__TASK TO COMPLETE__:
Restate the data below word for word, leaving nothing out.

________________________

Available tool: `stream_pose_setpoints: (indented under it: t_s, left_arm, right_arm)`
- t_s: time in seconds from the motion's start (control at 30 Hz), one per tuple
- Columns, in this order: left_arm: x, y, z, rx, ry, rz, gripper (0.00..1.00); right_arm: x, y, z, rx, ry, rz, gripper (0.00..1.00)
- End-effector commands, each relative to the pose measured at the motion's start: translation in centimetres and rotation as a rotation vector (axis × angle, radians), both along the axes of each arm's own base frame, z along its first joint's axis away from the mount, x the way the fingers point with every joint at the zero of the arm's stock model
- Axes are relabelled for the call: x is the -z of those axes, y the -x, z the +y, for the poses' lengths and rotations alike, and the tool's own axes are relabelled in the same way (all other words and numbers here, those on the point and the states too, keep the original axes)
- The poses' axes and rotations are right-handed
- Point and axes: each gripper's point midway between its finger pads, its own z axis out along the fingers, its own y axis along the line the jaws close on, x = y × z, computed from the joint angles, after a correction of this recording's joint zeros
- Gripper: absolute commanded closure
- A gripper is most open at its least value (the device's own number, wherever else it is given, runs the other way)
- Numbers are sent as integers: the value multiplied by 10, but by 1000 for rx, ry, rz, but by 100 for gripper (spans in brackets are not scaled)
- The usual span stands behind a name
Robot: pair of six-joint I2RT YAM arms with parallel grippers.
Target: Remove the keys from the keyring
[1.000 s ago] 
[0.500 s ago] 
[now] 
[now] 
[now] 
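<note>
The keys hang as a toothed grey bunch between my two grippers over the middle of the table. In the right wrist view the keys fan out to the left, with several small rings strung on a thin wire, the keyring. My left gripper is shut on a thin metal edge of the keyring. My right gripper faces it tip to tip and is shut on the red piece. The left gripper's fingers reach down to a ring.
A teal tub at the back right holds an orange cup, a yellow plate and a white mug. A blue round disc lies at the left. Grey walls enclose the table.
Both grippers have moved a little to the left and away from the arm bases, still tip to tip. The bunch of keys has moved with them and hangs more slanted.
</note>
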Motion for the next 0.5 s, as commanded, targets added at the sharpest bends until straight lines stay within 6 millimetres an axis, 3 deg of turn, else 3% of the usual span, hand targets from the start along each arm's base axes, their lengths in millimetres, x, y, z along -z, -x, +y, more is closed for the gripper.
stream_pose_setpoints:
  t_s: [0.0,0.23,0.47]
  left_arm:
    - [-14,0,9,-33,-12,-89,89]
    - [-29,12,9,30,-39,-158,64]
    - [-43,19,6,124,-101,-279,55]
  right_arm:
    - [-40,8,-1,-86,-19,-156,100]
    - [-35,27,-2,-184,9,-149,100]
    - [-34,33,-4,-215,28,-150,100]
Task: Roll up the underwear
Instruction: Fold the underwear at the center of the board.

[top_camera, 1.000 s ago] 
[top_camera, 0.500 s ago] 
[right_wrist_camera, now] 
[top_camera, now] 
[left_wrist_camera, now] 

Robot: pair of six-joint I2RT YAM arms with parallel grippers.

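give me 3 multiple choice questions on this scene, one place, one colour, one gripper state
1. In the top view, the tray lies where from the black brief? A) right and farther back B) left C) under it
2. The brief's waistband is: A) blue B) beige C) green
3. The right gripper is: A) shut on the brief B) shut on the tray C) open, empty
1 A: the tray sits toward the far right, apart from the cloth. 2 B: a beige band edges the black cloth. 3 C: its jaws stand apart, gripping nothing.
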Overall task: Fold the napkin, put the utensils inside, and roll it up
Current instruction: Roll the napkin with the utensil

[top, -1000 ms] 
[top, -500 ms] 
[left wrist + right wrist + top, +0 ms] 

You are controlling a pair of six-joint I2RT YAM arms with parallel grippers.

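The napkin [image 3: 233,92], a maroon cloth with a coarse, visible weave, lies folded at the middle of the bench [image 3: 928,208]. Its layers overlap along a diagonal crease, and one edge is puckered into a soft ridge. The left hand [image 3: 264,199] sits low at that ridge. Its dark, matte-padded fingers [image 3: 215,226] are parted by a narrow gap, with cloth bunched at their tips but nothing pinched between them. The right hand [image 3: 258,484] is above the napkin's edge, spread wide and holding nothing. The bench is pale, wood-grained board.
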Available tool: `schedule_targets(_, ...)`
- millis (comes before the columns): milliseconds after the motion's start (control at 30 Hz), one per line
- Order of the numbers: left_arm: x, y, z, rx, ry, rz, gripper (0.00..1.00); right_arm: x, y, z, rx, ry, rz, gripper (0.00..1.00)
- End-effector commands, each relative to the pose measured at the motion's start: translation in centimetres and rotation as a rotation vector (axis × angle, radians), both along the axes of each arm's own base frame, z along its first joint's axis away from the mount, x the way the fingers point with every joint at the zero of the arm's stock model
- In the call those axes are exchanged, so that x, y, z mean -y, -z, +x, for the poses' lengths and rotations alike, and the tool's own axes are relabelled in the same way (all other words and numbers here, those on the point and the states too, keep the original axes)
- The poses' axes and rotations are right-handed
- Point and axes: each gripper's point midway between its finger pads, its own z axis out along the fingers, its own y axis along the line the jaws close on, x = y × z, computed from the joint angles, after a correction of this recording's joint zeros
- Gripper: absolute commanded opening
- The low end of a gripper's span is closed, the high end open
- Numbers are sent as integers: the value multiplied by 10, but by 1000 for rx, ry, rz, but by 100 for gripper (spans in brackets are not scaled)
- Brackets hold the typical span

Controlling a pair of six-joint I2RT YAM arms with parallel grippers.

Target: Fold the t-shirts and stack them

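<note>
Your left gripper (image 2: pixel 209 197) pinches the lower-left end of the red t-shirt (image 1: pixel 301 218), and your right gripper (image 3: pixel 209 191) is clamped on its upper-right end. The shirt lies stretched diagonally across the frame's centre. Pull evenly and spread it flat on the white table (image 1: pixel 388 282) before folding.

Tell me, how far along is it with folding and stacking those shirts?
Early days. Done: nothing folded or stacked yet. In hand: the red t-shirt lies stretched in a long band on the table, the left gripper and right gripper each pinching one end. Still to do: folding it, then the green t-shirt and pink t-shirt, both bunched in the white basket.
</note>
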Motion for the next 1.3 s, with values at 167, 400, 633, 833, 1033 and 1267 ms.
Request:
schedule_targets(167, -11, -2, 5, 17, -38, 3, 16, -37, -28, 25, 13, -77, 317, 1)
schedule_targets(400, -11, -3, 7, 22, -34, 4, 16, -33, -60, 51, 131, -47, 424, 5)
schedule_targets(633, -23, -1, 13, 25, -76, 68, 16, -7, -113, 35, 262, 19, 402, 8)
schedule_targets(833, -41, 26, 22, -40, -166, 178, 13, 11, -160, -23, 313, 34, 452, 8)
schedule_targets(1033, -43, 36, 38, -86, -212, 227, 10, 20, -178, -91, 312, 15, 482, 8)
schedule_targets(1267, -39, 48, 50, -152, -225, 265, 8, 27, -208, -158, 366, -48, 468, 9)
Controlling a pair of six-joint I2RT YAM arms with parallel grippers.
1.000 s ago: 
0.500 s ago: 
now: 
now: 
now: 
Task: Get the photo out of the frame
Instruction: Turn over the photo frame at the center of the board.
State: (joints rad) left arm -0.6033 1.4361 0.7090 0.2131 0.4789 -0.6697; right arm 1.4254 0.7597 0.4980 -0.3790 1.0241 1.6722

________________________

__ANSWER TO THIS EXERCISE__:
Available tool: `stream_pose_setpoints: (indented under it: t_s, left_arm, right_arm)`
- t_s: time in seconds from the motion's start (control at 30 Hz), one per tuple
- Columns, in this order: left_arm: x, y, z, rx, ry, rz, gripper (0.00..1.00); right_arm: x, y, z, rx, ry, rz, gripper (0.00..1.00)
- End-effector commands, each relative to the pose measured at the motion's start: translation in centimetres and rotation as a rotation vector (axis × angle, radians), both along the axes of each arm's own base frame, z along its first joint's axis away from the mount, x the way the fingers point with every joint at the zero of the arm's stock model
- Axes are relabelled for the call: x is the -z of those axes, y the -x, z the +y, for the poses' lengths and rotations alike, and the tool's own axes are relabelled in the same way (all other words and numbers here, those on the point and the states too, keep the original axes)
- The poses' axes and rotations are right-handed
- Point and axes: each gripper's point midway between its finger pads, its own z axis out along the fingers, its own y axis along the line the jaws close on, x = y × z, computed from the joint angles, after a correction of this recording's joint zeros
- Gripper: absolute commanded closure
- A gripper is most open at its least value (the device's own number, wherever else it is given, runs the other way)
- Numbers are sent as integers: the value multiplied by 10, but by 1000 for rx, ry, rz, but by 100 for gripper (spans in brackets are not scaled)
- The usual span stands behind a name
Robot: pair of six-joint I2RT YAM arms with parallel grippers.
Target: Remove the keys from the keyring
[1.000 s ago] 
[0.500 s ago] 
[now] 
[now] 
[now] 
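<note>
The keys hang as a toothed grey bunch between my two grippers over the middle of the table. In the right wrist view the keys fan out to the left, with several small rings strung on a thin wire, the keyring. My left gripper is shut on a thin metal edge of the keyring. My right gripper faces it tip to tip and is shut on the red piece. The left gripper's fingers reach down to a ring.
A teal tub at the back right holds an orange cup, a yellow plate and a white mug. A blue round disc lies at the left. Grey walls enclose the table.
Both grippers have moved a little to the left and away from the arm bases, still tip to tip. The bunch of keys has moved with them and hangs more slanted.
</note>
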Motion for the next 0.5 s, as commanded, targets added at the sharpest bends until straight lines stay within 6 millimetres an axis, 3 deg of turn, else 3% of the usual span, hand targets from the start along each arm's base axes, their lengths in millimetres, x, y, z along -z, -x, +y, more is closed for the gripper.
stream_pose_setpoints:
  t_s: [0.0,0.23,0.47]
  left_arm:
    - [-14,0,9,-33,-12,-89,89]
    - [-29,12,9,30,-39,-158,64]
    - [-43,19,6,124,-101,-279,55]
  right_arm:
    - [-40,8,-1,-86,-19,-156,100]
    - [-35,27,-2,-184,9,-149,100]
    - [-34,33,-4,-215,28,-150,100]
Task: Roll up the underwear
Instruction: Fold the underwear at the center of the board.

[top_camera, 1.000 s ago] 
[top_camera, 0.500 s ago] 
[right_wrist_camera, now] 
[top_camera, now] 
[left_wrist_camera, now] 

Robot: pair of six-joint I2RT YAM arms with parallel grippers.

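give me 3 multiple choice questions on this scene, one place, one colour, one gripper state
1. In the top view, the tray lies where from the black brief? A) right and farther back B) left C) under it
2. The brief's waistband is: A) blue B) beige C) green
3. The right gripper is: A) shut on the brief B) shut on the tray C) open, empty
1 A: the tray sits toward the far right, apart from the cloth. 2 B: a beige band edges the black cloth. 3 C: its jaws stand apart, gripping nothing.
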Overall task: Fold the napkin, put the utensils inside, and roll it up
Current instruction: Roll the napkin with the utensil

[top, -1000 ms] 
[top, -500 ms] 
[left wrist + right wrist + top, +0 ms] 

You are controlling a pair of six-joint I2RT YAM arms with parallel grippers.

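The napkin [image 3: 233,92], a maroon cloth with a coarse, visible weave, lies folded at the middle of the bench [image 3: 928,208]. Its layers overlap along a diagonal crease, and one edge is puckered into a soft ridge. The left hand [image 3: 264,199] sits low at that ridge. Its dark, matte-padded fingers [image 3: 215,226] are parted by a narrow gap, with cloth bunched at their tips but nothing pinched between them. The right hand [image 3: 258,484] is above the napkin's edge, spread wide and holding nothing. The bench is pale, wood-grained board.
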Available tool: `schedule_targets(_, ...)`
- millis (comes before the columns): milliseconds after the motion's start (control at 30 Hz), one per line
- Order of the numbers: left_arm: x, y, z, rx, ry, rz, gripper (0.00..1.00); right_arm: x, y, z, rx, ry, rz, gripper (0.00..1.00)
- End-effector commands, each relative to the pose measured at the motion's start: translation in centimetres and rotation as a rotation vector (axis × angle, radians), both along the axes of each arm's own base frame, z along its first joint's axis away from the mount, x the way the fingers point with every joint at the zero of the arm's stock model
- In the call those axes are exchanged, so that x, y, z mean -y, -z, +x, for the poses' lengths and rotations alike, and the tool's own axes are relabelled in the same way (all other words and numbers here, those on the point and the states too, keep the original axes)
- The poses' axes and rotations are right-handed
- Point and axes: each gripper's point midway between its finger pads, its own z axis out along the fingers, its own y axis along the line the jaws close on, x = y × z, computed from the joint angles, after a correction of this recording's joint zeros
- Gripper: absolute commanded opening
- The low end of a gripper's span is closed, the high end open
- Numbers are sent as integers: the value multiplied by 10, but by 1000 for rx, ry, rz, but by 100 for gripper (spans in brackets are not scaled)
- Brackets hold the typical span

Controlling a pair of six-joint I2RT YAM arms with parallel grippers.

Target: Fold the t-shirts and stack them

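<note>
Your left gripper (image 2: pixel 209 197) pinches the lower-left end of the red t-shirt (image 1: pixel 301 218), and your right gripper (image 3: pixel 209 191) is clamped on its upper-right end. The shirt lies stretched diagonally across the frame's centre. Pull evenly and spread it flat on the white table (image 1: pixel 388 282) before folding.

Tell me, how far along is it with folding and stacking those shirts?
Early days. Done: nothing folded or stacked yet. In hand: the red t-shirt lies stretched in a long band on the table, the left gripper and right gripper each pinching one end. Still to do: folding it, then the green t-shirt and pink t-shirt, both bunched in the white basket.
</note>
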Motion for the next 1.3 s, with values at 167, 400, 633, 833, 1033 and 1267 ms.
Request:
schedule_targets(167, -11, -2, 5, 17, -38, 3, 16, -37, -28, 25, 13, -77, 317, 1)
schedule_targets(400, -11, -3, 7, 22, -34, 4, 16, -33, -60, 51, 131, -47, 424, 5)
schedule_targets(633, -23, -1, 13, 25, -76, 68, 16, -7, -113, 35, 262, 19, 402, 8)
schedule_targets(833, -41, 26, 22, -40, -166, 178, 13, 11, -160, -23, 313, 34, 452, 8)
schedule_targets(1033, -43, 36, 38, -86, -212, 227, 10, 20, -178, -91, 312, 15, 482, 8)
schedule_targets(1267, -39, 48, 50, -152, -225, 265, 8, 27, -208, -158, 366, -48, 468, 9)
Controlling a pair of six-joint I2RT YAM arms with parallel grippers.
1.000 s ago: 
0.500 s ago: 
now: 
now: 
now: 
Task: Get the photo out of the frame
Instruction: Turn over the photo frame at the center of the board.
State: (joints rad) left arm -0.6033 1.4361 0.7090 0.2131 0.4789 -0.6697; right arm 1.4254 0.7597 0.4980 -0.3790 1.0241 1.6722

With this, the answer is done.